Training self driving cars that way would be irresponsible, because it would behave unpredictably and could be really dangerous. In reality, self driving cars use AI for only some tasks for which it is really good at like object recognition (e.g. recognizing traffic signs, pedestrians and other vehicles). The car uses all this data to build a map of its surroundings and tries to predict what the other participants are going to do. Then, it decides whether it’s safe to move the vehicle, and the path it should take. All these things can be done algorithmically, AI is only necessary for object recognition.
In cases such as this, just follow the money to find the incentives. Waymo wants to maximize their profits. This means maximizing how many customers they can serve as well as minimizing driving time to save on gas. How do you do that? Program their cars to be a bit more aggressive: don’t stop on yellow, don’t stop at crosswalks except to avoid a collision, drive slightly over the speed limit. And of course, lobby the shit out of every politician to pass laws allowing them to get away with breaking these rules.
According to some cursory research (read: Google), obstacle avoidance uses ML to identify objects, and uses those identities to predict their behavior. That stage leaves room for the same unpredictability, doesn’t it? Say you only have 51% confidence that a “thing” is a pedestrian walking a bike, 49% that it’s a bike on the move. The former has right of way and the latter doesn’t. Or even 70/30. 90/10.
There’s some level where you have to set the confidence threshold to choose a course of action and you’ll be subject to some ML-derived unpredictability as confidence fluctuates around it… right?
In such situations, the car should take the safest action and assume it’s a pedestrian.
But mechanically that’s just moving the confidence threshold to 100% which is not achievable as far as I can tell. It quickly reduces to “all objects are pedestrians” which halts traffic.
This would only be in ambiguous situations when the confidence level of “pedestrian” and “cyclist” are close to each other. If there’s an object with 20% confidence level that it’s a pedestrian, it’s probably not. But we’re talking about the situation when you have to decide whether to yield or not, which isn’t really safety critical.
The car should avoid any collisions with any object regardless of whether it’s a pedestrian, cyclist, cat, box, fallen tree or any other object, moving or not.
All of which takes you back to the headline, “Waymo trains its cars to not stop at crosswalks”. The company controls the input, it needs to be responsible for the results.

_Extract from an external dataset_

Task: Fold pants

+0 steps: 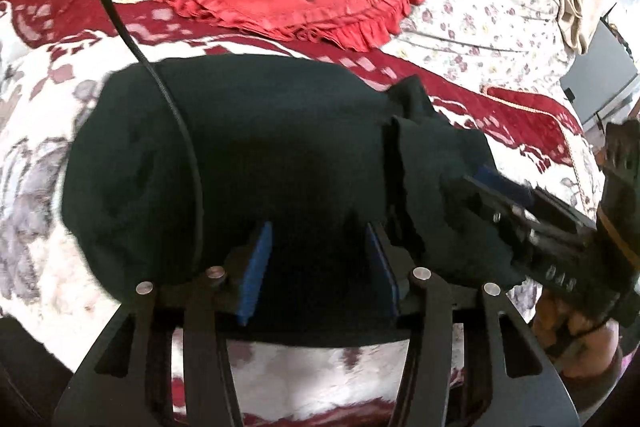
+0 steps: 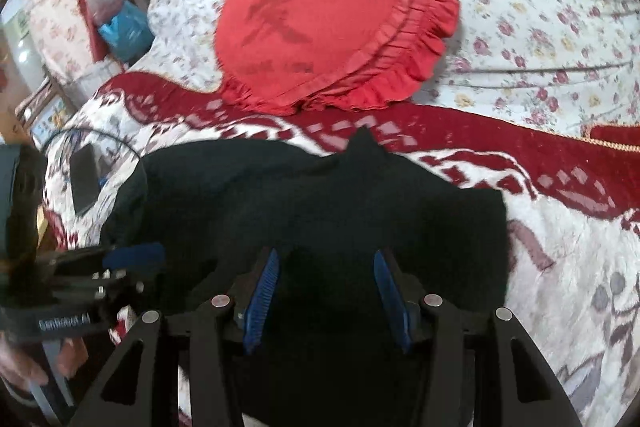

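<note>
**Both grippers spread wide over the black pants on the bed**

Where the blue fingers (image 1: 256, 269) of the left gripper (image 1: 318, 267) stand well apart, black cloth fills the gap between them, and nothing is pinched. The right gripper (image 2: 326, 291) looks the same in its own view: its blue fingers (image 2: 262, 297) are spread wide, with dark fabric lying between and beneath them but not clamped.

Each gripper shows in the other's camera. From the left wrist, the right gripper (image 1: 486, 177) comes in from the right edge, its blue tips at the bunched right end of the garment. From the right wrist, the left gripper (image 2: 134, 255) reaches in from the left, its tips at the garment's left edge.

The pants (image 1: 224, 163) lie as a compact, dark, folded bundle on a white and dark red patterned blanket (image 1: 36, 131) spread over the bed. A black cable (image 1: 168, 99) runs across the bundle in the left wrist view. Beyond the pants sits a round red ruffled cushion (image 2: 320, 23), resting on a floral bedsheet (image 2: 540, 7).
</note>
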`<state>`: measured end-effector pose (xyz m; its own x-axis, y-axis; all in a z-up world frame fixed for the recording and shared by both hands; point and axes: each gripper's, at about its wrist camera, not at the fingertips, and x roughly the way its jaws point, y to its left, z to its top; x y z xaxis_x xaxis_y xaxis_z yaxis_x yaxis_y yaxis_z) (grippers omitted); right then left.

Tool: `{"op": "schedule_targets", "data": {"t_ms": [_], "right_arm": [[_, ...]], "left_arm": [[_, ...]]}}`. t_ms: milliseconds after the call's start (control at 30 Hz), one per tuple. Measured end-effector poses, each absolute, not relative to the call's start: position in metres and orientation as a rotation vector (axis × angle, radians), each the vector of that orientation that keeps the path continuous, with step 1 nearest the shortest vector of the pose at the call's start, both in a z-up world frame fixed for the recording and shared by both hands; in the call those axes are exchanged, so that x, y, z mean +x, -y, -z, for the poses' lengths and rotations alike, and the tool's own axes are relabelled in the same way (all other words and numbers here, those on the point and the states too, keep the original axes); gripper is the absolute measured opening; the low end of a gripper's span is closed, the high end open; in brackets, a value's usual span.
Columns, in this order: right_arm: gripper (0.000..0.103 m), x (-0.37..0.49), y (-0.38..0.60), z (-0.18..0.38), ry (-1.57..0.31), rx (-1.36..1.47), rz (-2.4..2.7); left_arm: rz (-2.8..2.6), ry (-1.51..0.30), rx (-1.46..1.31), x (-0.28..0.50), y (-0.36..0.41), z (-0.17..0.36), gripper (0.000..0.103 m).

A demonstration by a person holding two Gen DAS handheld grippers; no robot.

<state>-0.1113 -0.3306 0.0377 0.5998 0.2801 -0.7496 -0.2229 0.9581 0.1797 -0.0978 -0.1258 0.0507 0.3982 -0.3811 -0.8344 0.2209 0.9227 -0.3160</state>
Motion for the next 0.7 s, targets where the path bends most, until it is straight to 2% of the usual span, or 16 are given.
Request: {"op": "schedule_targets", "data": {"t_ms": [200,500,700], "right_arm": [[0.049,-0.115,0.305,-0.02,-0.927,-0.008,-0.291],[0.049,-0.111,0.308,-0.05,-0.879,-0.005,-0.27],[0.049,-0.089,0.298,-0.041,-0.908,-0.016,-0.259]], "left_arm": [[0.331,-1.06,-0.15,-0.102,0.112,-0.057,0.048],[0.289,-1.018,-0.136,-0.104,0.097,-0.066,0.048],[0.253,-1.01,-0.147,-0.104,0.082,-0.068,0.048]]}}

Some of these self driving car companies have successfully lobbied to stop citys from ticketing their vehicles for traffic infractions. Here they are stating these cars are so much better than human drivers, yet they won’t stand behind that statement instead they are demanding special rules for themselves and no consequences.
The machine can still be trained to actually stop at crosswalks the same way it is trained to not collide with other cars even though people do that.

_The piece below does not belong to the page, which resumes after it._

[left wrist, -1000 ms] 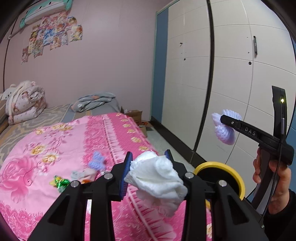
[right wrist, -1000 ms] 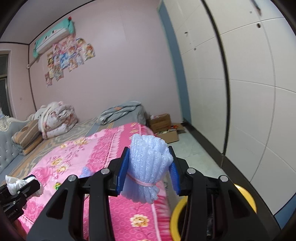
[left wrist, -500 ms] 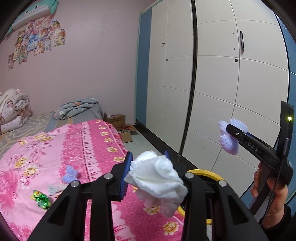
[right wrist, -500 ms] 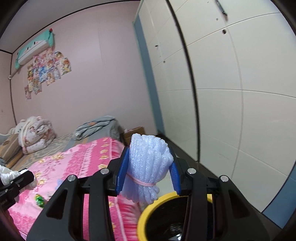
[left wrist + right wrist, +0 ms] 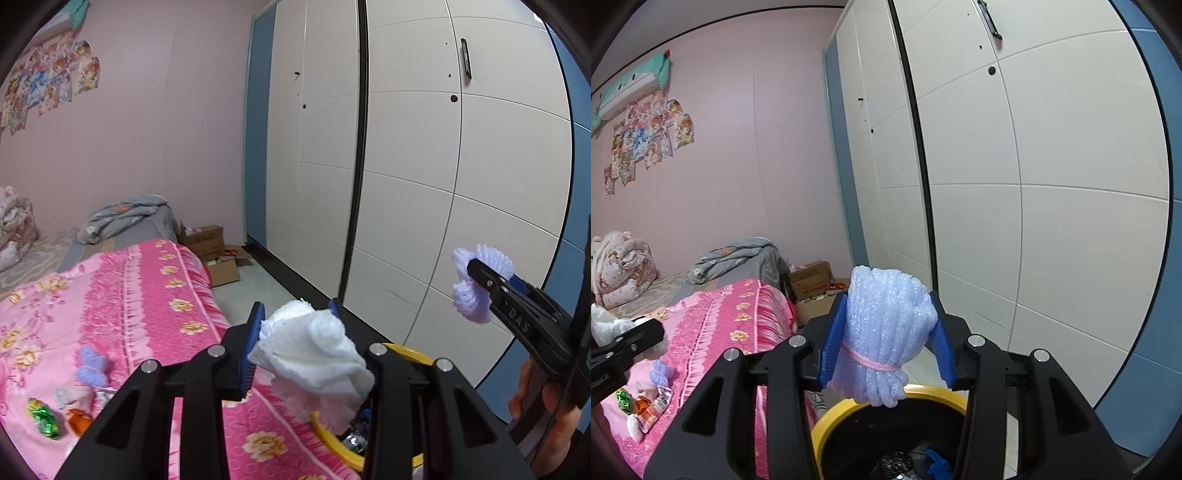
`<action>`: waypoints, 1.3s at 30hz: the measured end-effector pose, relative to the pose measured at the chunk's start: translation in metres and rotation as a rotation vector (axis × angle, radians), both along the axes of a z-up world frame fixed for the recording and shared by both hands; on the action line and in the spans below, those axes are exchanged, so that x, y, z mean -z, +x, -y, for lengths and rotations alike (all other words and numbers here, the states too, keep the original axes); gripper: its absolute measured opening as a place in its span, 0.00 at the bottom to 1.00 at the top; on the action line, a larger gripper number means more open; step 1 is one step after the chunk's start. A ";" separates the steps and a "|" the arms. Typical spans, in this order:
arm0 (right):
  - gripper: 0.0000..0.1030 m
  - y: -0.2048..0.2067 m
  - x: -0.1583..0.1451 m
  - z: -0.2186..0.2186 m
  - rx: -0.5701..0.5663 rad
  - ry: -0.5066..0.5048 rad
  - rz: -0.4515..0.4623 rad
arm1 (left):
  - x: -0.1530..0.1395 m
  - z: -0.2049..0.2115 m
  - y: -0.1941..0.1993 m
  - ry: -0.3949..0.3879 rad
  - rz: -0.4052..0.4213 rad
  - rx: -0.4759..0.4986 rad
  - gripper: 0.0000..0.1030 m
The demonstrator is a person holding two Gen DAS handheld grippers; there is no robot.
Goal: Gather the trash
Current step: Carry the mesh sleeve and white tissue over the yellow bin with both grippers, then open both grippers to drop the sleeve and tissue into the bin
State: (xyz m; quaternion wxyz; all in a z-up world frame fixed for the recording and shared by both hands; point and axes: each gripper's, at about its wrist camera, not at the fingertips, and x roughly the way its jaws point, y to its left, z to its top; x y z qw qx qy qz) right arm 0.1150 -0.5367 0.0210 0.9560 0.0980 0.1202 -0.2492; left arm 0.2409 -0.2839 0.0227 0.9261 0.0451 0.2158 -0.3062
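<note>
My left gripper (image 5: pixel 295 321) is shut on a crumpled white tissue (image 5: pixel 314 362) and holds it above the bed's edge, just left of the yellow-rimmed trash bin (image 5: pixel 406 356). My right gripper (image 5: pixel 888 336) is shut on a pale lilac foam-net bundle (image 5: pixel 882 332) tied with a pink band, right above the bin (image 5: pixel 886 402), whose black inside holds some trash. The right gripper with the bundle (image 5: pixel 480 288) also shows in the left wrist view. More trash lies on the pink bedspread: a lilac foam piece (image 5: pixel 92 365), a green wrapper (image 5: pixel 44 422) and an orange wrapper (image 5: pixel 79 424).
The bed with the pink flowered cover (image 5: pixel 110 314) is at left. A white wardrobe (image 5: pixel 406 166) stands close on the right. Cardboard boxes (image 5: pixel 210 251) sit on the floor beyond the bed. Folded quilts (image 5: pixel 624 266) lie at the bed's far end.
Both grippers have swung right from the bed toward the bin with their loads. The right gripper now hangs over the bin's opening.
</note>
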 end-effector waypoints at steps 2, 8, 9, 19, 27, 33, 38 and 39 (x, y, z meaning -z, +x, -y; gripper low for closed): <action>0.40 0.000 0.006 0.004 0.010 0.000 -0.011 | 0.008 0.010 0.007 -0.008 -0.026 0.015 0.33; 0.41 0.000 0.027 0.014 0.055 -0.016 -0.055 | 0.039 0.040 0.023 0.019 -0.098 0.049 0.33; 0.41 0.002 0.029 0.019 0.057 -0.012 -0.063 | 0.044 0.045 0.025 0.025 -0.109 0.053 0.33; 0.41 0.005 0.080 0.042 0.104 0.040 -0.171 | 0.094 0.089 0.043 0.101 -0.217 0.095 0.33; 0.45 0.004 0.096 0.050 0.120 0.050 -0.193 | 0.102 0.105 0.045 0.113 -0.245 0.124 0.33; 0.57 -0.005 0.094 0.052 0.137 0.062 -0.163 | 0.099 0.104 0.047 0.093 -0.247 0.116 0.44; 0.62 -0.012 0.087 0.050 0.150 0.061 -0.137 | 0.091 0.098 0.043 0.070 -0.239 0.105 0.62; 0.63 -0.013 0.086 0.049 0.150 0.063 -0.135 | 0.089 0.096 0.043 0.068 -0.231 0.101 0.69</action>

I think the reason non-tech people find this so difficult to comprehend is the poor understanding of what problems are easy for (classically programmed) computers to solve versus ones that are hard.
if ( person_at_crossing ) then { stop }
To the layperson it makes sense that self-driving cars should be programmed this way. Aftter all, this is a trivial problem for a human to solve. Just look, and if there is a person you stop. Easy peasy.
But for a computer, how do you know? What is a ‘person’? What is a ‘crossing’? How do we know if the person is ‘at/on’ the crossing as opposed to simply near it or passing by?
To me it’s this disconnect between the common understanding of computer capability and the reality that causes the misconception.
You can use that logic to say it would be difficult to do the right thing for all cases, but we can start with the ideal case.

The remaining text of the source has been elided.